### TASK ITEM
Every line that appears in the listing is to be set down verbatim.

### DATA EXTRACT
________________
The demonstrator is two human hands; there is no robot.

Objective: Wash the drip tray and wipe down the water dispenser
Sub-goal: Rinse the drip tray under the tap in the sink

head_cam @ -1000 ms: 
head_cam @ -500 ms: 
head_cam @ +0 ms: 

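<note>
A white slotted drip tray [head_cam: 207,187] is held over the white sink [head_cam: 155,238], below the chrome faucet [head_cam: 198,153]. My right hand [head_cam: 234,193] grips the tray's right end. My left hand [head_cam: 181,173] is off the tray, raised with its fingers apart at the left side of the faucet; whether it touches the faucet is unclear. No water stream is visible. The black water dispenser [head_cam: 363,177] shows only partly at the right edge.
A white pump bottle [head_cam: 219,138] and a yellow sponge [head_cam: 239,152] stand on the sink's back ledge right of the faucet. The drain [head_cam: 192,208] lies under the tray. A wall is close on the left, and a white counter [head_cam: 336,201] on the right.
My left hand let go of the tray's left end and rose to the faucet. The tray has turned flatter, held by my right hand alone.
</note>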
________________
### OUTPUT BELOW
The demonstrator is two human hands; there is no robot.

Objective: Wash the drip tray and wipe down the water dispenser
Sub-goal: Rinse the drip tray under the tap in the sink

head_cam @ -1000 ms: 
head_cam @ -500 ms: 
head_cam @ +0 ms: 

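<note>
A white slotted drip tray [head_cam: 207,187] is held over the white sink [head_cam: 155,238], below the chrome faucet [head_cam: 198,153]. My right hand [head_cam: 234,193] grips the tray's right end. My left hand [head_cam: 181,173] is off the tray, raised with its fingers apart at the left side of the faucet; whether it touches the faucet is unclear. No water stream is visible. The black water dispenser [head_cam: 363,177] shows only partly at the right edge.
A white pump bottle [head_cam: 219,138] and a yellow sponge [head_cam: 239,152] stand on the sink's back ledge right of the faucet. The drain [head_cam: 192,208] lies under the tray. A wall is close on the left, and a white counter [head_cam: 336,201] on the right.
My left hand let go of the tray's left end and rose to the faucet. The tray has turned flatter, held by my right hand alone.
</note>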

This concludes the output for the exercise.